- [PROVIDED MATERIAL]

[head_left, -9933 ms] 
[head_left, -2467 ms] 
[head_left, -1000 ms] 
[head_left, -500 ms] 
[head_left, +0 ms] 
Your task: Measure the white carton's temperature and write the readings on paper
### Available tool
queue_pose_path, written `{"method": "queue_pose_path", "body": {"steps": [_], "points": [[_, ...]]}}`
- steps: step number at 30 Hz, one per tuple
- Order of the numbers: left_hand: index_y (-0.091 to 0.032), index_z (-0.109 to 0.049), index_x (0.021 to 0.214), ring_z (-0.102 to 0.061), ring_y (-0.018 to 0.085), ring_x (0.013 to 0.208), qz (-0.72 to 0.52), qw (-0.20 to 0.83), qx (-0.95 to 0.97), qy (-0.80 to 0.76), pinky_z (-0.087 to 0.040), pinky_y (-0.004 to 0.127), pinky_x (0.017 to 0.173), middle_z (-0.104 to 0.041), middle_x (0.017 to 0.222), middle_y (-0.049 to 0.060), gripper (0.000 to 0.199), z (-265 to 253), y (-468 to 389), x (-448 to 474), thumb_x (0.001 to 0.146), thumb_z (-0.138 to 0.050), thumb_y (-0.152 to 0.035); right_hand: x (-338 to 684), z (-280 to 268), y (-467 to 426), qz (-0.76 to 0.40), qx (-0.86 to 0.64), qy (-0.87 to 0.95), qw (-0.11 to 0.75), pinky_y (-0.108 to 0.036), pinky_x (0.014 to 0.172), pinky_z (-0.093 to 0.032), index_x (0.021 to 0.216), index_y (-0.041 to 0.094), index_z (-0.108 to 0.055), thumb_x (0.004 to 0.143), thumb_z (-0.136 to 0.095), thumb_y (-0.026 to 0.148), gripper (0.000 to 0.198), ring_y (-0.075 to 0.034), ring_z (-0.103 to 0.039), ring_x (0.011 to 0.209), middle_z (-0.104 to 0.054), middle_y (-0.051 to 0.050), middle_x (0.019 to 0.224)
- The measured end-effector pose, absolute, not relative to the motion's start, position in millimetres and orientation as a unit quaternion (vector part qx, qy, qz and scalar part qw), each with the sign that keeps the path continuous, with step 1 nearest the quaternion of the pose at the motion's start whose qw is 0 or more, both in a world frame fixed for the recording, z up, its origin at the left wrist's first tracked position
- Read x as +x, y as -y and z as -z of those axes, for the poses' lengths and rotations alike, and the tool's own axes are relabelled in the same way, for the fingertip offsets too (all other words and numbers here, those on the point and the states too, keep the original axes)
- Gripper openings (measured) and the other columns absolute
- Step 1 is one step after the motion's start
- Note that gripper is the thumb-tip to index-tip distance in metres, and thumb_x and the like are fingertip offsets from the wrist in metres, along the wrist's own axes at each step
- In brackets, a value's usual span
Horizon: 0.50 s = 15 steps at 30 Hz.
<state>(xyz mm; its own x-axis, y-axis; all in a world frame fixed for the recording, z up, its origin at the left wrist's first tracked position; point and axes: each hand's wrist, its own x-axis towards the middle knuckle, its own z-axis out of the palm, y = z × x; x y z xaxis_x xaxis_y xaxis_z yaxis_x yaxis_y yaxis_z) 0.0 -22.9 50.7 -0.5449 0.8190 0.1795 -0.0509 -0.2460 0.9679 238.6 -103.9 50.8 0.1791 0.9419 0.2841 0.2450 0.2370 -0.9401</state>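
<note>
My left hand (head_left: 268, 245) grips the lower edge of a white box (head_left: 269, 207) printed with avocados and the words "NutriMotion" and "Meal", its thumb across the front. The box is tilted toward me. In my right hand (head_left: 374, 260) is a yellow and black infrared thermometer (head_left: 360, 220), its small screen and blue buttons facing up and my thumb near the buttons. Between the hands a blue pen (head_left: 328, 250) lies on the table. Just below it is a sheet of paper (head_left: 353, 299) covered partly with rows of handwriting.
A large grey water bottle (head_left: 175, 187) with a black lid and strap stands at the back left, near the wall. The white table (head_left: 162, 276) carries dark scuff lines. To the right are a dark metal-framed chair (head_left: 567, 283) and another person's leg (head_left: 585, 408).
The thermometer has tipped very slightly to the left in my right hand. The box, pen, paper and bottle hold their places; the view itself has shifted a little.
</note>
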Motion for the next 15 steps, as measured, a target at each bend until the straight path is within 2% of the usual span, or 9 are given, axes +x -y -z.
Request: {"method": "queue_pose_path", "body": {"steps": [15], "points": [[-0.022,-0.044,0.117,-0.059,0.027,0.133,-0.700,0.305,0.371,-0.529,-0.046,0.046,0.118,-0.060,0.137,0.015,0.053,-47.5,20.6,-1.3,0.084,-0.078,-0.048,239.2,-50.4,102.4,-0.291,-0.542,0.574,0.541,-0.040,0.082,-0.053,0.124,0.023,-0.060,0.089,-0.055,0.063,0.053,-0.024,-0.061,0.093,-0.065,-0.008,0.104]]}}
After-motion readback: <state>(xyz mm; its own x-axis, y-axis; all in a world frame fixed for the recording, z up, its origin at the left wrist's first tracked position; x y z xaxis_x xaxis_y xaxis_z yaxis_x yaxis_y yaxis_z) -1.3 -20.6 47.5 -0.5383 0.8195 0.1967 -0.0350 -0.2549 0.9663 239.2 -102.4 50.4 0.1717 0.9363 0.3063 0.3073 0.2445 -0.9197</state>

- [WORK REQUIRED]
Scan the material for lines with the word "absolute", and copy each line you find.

- [YOUR RESPONSE]
- The measured end-effector pose, absolute, not relative to the motion's start, position in millimetres and orientation as a unit quaternion (vector part qx, qy, qz and scalar part qw), each with the sign that keeps the path continuous, with step 1 nearest the quaternion of the pose at the motion's start whose qw is 0 or more, both in a world frame fixed for the recording, z up, its origin at the left wrist's first tracked position
- Gripper openings (measured) and the other columns absolute

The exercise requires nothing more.